• [ENTRIES PROVIDED]:
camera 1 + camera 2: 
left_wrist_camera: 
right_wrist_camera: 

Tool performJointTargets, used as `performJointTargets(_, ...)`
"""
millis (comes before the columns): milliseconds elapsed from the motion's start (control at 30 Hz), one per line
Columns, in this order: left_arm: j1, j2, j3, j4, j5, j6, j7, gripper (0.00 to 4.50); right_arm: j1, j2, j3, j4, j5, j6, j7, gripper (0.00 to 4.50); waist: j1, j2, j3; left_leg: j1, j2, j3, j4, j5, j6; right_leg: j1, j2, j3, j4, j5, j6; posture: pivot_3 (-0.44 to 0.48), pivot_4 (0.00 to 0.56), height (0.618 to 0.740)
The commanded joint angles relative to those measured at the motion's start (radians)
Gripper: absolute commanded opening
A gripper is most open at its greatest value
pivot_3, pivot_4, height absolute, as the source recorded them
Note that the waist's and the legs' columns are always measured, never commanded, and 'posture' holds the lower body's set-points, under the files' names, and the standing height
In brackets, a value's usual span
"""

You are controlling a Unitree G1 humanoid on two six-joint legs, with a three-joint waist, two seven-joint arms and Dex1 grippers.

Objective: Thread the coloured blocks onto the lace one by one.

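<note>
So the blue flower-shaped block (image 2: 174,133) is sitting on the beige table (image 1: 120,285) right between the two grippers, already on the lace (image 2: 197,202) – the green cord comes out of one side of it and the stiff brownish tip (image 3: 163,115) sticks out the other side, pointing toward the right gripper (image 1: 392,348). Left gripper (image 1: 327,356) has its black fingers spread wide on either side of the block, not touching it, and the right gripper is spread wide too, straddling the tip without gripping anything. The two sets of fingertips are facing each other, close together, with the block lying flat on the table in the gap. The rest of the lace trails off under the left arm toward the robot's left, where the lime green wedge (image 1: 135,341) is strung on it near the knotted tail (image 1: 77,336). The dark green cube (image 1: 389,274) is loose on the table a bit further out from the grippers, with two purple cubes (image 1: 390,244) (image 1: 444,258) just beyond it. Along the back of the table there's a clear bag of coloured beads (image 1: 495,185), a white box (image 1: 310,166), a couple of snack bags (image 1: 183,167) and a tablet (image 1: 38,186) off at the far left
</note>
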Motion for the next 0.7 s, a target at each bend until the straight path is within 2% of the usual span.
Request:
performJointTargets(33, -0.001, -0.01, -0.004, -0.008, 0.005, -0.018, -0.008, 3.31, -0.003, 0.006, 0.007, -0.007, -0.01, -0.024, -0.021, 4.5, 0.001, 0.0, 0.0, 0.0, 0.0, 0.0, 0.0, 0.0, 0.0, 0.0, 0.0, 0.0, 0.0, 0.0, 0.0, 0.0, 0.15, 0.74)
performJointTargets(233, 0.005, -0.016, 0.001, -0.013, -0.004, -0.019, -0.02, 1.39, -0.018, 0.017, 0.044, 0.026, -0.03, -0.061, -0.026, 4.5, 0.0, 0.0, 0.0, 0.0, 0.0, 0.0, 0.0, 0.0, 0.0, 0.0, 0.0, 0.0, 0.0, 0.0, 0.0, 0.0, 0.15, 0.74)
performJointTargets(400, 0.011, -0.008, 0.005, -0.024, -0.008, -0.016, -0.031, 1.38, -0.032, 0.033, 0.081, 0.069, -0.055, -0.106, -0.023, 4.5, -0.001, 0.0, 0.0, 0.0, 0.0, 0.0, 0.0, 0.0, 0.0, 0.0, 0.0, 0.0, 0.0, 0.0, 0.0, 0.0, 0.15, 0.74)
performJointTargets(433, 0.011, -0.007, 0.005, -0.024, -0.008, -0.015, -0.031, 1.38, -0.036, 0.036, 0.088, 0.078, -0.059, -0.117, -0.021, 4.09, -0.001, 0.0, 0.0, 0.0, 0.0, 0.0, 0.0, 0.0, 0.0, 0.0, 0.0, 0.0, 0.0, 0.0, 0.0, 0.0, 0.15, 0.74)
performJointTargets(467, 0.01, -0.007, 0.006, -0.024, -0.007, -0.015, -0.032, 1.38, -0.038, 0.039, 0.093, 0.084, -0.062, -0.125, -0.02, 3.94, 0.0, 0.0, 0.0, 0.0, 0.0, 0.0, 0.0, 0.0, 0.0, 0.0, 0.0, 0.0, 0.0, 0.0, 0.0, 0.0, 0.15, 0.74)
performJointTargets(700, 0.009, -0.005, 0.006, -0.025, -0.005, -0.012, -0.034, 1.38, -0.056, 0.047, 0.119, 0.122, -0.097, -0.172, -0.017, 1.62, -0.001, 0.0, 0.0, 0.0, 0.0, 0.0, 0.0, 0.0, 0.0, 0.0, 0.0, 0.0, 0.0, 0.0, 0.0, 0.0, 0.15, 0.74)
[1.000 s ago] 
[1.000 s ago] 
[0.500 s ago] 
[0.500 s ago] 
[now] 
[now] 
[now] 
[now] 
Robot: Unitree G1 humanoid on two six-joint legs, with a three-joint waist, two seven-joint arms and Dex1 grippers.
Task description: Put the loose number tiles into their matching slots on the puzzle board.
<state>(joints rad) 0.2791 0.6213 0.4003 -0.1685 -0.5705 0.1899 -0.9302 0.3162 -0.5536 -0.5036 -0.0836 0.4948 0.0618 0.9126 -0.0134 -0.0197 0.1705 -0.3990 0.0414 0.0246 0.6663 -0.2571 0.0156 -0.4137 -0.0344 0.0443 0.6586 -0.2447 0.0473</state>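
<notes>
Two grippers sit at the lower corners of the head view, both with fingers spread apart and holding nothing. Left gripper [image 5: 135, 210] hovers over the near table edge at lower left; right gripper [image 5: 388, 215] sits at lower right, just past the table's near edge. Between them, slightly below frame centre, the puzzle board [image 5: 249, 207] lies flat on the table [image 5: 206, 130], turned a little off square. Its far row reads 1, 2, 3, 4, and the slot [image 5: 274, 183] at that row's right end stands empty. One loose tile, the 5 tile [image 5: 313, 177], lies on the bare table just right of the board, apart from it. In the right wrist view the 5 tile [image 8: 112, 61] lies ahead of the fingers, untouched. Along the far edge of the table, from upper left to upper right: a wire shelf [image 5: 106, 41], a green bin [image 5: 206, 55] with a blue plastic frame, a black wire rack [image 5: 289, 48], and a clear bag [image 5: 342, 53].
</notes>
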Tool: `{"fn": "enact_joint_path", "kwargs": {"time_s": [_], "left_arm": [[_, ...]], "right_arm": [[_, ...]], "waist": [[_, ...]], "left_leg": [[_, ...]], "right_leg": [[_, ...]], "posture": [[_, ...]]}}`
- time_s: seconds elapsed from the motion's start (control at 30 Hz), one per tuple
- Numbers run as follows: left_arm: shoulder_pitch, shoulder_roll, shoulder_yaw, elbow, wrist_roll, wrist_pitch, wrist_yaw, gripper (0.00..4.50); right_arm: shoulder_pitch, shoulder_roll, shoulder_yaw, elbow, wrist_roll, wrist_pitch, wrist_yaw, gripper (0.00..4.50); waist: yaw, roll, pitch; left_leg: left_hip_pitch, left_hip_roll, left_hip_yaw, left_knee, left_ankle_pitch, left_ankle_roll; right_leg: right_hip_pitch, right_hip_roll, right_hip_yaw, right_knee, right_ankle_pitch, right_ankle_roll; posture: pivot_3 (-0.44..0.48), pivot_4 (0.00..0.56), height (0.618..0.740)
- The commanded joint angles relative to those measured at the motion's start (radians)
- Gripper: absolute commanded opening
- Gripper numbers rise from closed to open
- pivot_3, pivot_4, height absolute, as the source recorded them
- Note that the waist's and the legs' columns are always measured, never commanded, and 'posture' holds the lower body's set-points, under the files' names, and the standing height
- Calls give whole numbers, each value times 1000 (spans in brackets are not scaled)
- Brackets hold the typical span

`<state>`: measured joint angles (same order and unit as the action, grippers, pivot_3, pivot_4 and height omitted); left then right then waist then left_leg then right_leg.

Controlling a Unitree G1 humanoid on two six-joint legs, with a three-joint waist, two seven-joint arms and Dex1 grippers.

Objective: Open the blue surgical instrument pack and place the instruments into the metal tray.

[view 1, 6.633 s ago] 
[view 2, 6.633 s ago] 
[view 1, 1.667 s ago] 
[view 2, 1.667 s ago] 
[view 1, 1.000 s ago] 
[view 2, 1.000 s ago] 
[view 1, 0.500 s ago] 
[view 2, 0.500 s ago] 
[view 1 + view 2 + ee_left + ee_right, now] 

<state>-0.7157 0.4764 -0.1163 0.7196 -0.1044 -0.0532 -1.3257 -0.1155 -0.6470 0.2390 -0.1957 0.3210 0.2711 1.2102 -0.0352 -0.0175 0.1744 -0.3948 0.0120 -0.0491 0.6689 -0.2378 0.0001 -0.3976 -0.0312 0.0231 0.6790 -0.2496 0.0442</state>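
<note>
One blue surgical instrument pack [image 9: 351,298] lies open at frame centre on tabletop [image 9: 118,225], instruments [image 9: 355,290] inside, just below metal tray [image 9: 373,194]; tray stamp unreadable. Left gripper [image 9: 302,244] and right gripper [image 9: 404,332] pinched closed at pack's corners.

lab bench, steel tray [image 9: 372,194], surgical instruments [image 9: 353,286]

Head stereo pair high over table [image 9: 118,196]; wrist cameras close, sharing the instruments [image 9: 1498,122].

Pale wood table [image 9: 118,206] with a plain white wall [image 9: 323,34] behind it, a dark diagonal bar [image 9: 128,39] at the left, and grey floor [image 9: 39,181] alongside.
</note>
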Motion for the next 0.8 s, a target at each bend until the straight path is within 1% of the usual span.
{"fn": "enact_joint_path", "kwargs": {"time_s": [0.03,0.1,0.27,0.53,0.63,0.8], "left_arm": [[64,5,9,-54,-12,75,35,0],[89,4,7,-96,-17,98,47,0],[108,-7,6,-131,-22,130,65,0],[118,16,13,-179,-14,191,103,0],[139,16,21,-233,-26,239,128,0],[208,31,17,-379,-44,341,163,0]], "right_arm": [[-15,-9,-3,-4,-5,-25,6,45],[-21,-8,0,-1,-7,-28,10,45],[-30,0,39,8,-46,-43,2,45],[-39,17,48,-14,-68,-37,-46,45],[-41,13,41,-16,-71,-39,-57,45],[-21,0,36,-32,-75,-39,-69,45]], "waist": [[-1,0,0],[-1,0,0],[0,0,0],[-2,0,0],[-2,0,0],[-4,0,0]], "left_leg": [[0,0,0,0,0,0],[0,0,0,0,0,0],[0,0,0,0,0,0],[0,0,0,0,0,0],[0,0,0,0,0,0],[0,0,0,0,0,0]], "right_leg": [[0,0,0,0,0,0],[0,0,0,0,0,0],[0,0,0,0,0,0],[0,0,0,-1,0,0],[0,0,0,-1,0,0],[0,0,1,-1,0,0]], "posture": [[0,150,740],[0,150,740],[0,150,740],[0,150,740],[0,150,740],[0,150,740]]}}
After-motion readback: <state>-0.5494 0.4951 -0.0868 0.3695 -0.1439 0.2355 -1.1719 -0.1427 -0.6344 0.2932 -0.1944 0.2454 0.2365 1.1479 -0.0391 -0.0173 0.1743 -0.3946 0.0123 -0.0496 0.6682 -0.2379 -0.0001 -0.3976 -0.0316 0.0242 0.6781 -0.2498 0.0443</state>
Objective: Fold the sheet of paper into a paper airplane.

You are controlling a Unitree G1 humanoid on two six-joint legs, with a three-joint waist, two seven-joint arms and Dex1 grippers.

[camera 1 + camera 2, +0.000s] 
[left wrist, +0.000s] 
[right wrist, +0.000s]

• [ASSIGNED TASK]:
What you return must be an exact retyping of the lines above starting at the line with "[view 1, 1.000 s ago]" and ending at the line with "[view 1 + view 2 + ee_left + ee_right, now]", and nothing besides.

• [RESPONSE]:
[view 1, 1.000 s ago] 
[view 2, 1.000 s ago] 
[view 1, 0.500 s ago] 
[view 2, 0.500 s ago] 
[view 1 + view 2 + ee_left + ee_right, now] 

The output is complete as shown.